He still looked shocked, but his eyes regained their shrewdness, his gaze piercing into hers. They were so close, his scent was almost overwhelming; leather, spice, and rainy earth, and his lips were parted slightly, warm, sweet-smelling breath washing over her face. ( _ Even his breath seems delicious. How the fuck is that fair. _ ) 

“I...apologize.” He looked away, as though searching for words, and even while she mourned the lack of his gaze she realized the hand still wound in her hair was trembling. “I have never...felt a human’s hair before, and the texture sparked a memory.” 

The admission surprised her. “Never? But you’ve killed humans!” she blurted, wanting to slap her hand over her mouth as soon as the words were out.

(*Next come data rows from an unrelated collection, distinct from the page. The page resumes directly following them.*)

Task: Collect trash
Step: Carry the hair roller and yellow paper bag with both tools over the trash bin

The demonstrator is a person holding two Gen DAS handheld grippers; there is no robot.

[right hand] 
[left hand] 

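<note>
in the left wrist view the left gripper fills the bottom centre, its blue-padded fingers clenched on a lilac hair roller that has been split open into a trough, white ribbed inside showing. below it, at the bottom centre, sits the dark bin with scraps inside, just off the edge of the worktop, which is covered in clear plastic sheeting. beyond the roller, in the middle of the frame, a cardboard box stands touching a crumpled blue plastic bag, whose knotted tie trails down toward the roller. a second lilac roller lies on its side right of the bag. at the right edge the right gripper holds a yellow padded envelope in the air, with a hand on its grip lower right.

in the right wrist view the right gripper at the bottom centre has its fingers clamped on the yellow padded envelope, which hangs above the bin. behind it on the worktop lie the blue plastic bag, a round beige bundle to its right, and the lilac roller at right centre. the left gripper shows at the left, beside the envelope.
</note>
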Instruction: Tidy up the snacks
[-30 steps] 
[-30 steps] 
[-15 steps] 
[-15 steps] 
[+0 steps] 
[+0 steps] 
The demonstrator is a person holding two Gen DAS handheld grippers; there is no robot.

Thankfully, though, he didn’t seem to be offended, and she was even rewarded with a small tug on his lips and his beautiful eyes returning to hers. 

“You’re correct, of course. At the time, however, it was hardly something I paused to dwell upon. I never contemplated it until now.” His voice was low, quiet in the falling of the night, the moons making his eyes look huge and glassy, like obsidian orbs. She could see the deep jade of his irises, and struggled to control the pulsing of her heart, but his voice was like a drug, winding through her veins to string her out until her nerves were frayed, looping through her brain until she was sure she had every syllable memorized. 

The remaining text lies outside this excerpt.